Jo chewed her lip. “What about Frieda?”
Sarah set down her pen and looked at her daughter. “You have so many nice friends in the neighborhood. Why don’t you go play with Sheila? Or Claire? Or maybe Bethie wants to roller-skate with you?”
Jo’s face was getting red, and she could feel her insides starting to churn and fizz, like her blood was turning to hot lava. “Because I want to play with Frieda. Can I go see her? I can take the streetcar if you tell me where to go.”

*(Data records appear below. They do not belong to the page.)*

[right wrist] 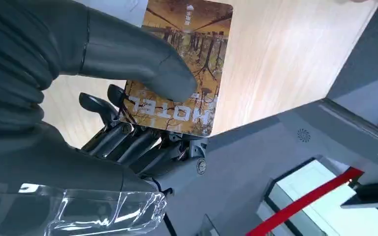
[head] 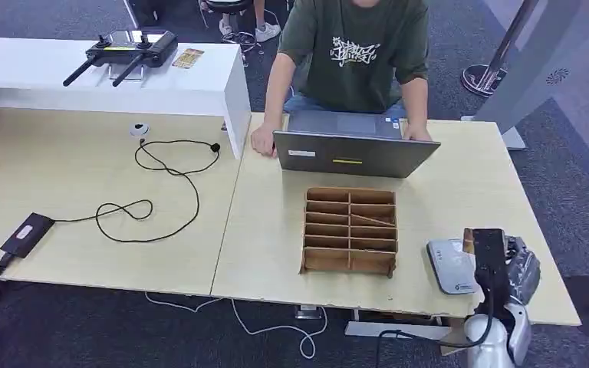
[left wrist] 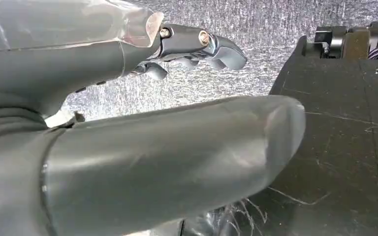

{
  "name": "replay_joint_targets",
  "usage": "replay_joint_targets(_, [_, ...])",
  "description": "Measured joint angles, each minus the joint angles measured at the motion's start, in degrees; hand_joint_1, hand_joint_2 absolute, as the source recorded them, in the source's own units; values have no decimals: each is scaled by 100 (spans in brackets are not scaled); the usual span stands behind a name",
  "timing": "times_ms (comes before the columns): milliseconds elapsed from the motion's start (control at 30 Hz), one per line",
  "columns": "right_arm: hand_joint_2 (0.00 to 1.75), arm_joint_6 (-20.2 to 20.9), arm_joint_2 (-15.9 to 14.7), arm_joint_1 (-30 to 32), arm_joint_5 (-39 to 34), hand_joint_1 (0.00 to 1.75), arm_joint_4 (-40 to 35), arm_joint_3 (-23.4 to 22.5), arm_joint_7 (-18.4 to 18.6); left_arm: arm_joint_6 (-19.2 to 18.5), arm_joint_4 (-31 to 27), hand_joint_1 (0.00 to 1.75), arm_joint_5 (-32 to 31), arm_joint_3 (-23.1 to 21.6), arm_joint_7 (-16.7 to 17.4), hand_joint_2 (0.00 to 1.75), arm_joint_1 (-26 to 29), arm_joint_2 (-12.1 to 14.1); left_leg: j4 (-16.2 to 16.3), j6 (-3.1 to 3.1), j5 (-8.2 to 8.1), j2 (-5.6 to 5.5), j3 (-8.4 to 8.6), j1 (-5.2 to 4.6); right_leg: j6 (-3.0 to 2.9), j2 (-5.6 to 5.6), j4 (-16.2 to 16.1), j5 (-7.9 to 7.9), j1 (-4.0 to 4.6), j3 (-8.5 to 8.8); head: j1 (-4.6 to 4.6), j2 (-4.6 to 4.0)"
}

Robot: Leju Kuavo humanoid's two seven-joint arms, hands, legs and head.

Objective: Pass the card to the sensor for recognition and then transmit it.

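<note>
Right hand: your right hand (right wrist: 128, 123) pinches the brown hotel key card printed with a tree scene (right wrist: 187, 59), thick grey thumb pressed on its printed face, darker fingers (right wrist: 123, 140) folded behind it.
Card position: in the head view the right hand (head: 518, 264) sits at the near right corner of the pale wooden table (head: 460, 199), just beside the grey rounded card sensor pad (head: 449, 264); a sliver of the card (head: 468, 240) shows by the sensor's far edge, but you cannot tell whether it touches.
Left hand: your left hand (left wrist: 128, 123) holds nothing; the thumb lies straight and the darker fingers (left wrist: 211, 49) are loosely extended, apart from it, over grey speckled carpet (left wrist: 226, 88).
Sensor: it lies flat on the table near the front edge, to the right of the brown wooden compartment organiser (head: 350, 230).
Organiser: two columns of slots, standing mid-table in front of the grey laptop (head: 353, 146).
Person: someone in a dark green printed T-shirt (head: 353, 54) sits across from you, both hands at the laptop.
Left table: a black cable (head: 161, 192) loops from a small black box (head: 24, 234) towards a small white round device (head: 139, 129).
White shelf: a raised white shelf (head: 84, 77) carries a black remote controller with two antennas (head: 126, 50) and a second brown card (head: 188, 57).
</note>
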Motion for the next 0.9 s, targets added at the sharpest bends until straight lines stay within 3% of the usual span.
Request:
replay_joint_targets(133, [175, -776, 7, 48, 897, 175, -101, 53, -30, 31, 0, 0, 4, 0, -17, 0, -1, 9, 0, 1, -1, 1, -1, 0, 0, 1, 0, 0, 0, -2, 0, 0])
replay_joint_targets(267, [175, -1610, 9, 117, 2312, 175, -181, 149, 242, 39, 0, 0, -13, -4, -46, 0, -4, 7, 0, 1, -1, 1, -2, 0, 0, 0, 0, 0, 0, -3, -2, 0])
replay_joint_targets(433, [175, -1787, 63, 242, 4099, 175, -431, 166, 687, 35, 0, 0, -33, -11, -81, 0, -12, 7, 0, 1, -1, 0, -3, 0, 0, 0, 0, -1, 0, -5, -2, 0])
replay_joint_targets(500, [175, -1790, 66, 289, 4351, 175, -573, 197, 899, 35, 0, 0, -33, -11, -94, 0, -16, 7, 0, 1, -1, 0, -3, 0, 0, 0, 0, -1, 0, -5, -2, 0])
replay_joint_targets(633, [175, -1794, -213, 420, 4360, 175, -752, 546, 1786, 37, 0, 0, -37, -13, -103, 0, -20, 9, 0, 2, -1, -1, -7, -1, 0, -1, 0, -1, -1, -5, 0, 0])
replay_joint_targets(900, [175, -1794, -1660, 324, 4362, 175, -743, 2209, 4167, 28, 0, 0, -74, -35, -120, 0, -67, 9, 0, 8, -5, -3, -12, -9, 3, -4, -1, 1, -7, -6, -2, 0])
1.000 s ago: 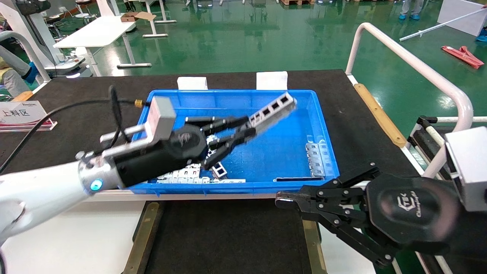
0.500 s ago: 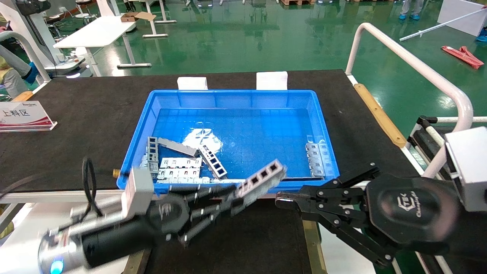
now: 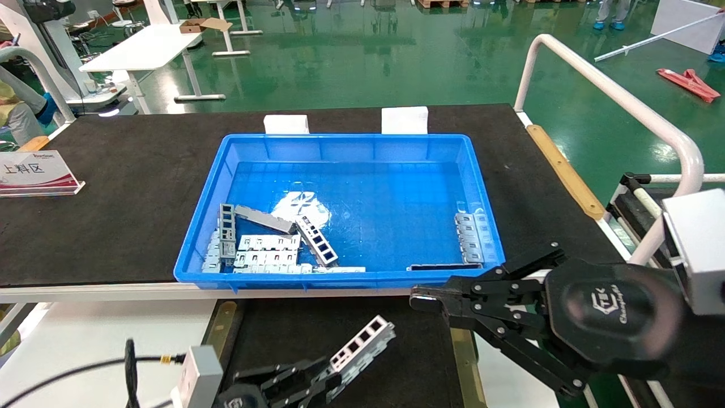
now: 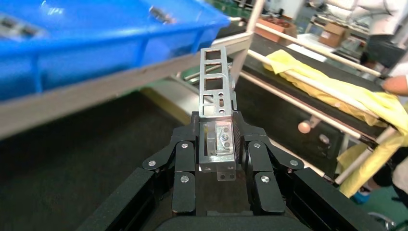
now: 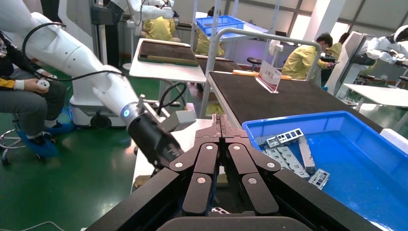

“Eight years old is too young to take the streetcar. And Frieda has her own little friends to play with.”
“Frieda is my friend. She came to my birthday party.” Sarah hadn’t even wanted Frieda to come to Jo’s party the month before. Jo had seen her frown when she’d asked for Jo’s list and Frieda’s name was right on the top. “She might have other plans,” Sarah had said, and “It’s a long trip for Mae to have to make on her day off.” Jo had gone to her father, and Ken must have said something to Sarah, because, on the appointed Saturday afternoon, Frieda had been the first one to ring the doorbell, wearing a pink-and-green party dress, with a wrapped present in her hand. They’d played pin the tail on the donkey and duck, duck, goose, and had ice cream and cake, and Frieda had given Jo a fringed buckskin vest with a gold sheriff’s badge pinned to the chest. Jo loved that vest. She would have worn it every day if her mother had let her. She’d asked her parents for cowboy boots, which would have matched the vest perfectly, but they’d given her a charm bracelet and a comb-and-brush set instead.
“Come with me,” Sarah said, stubbing out her cigarette with a hard twist. “Excuse us, Iris.”
“Yessum,” said the strange lady. Jo followed her mother into the living room and and stuck out her lower lip as Sarah put her hands on Jo’s shoulders and pushed until Jo was sitting on the couch.
“You are making Iris feel unwelcome,” Sarah said.
“I’m sorry,” said Jo. “Only why did Mae leave? I miss her! I want to see her! I want to see her and I want to see Frieda!”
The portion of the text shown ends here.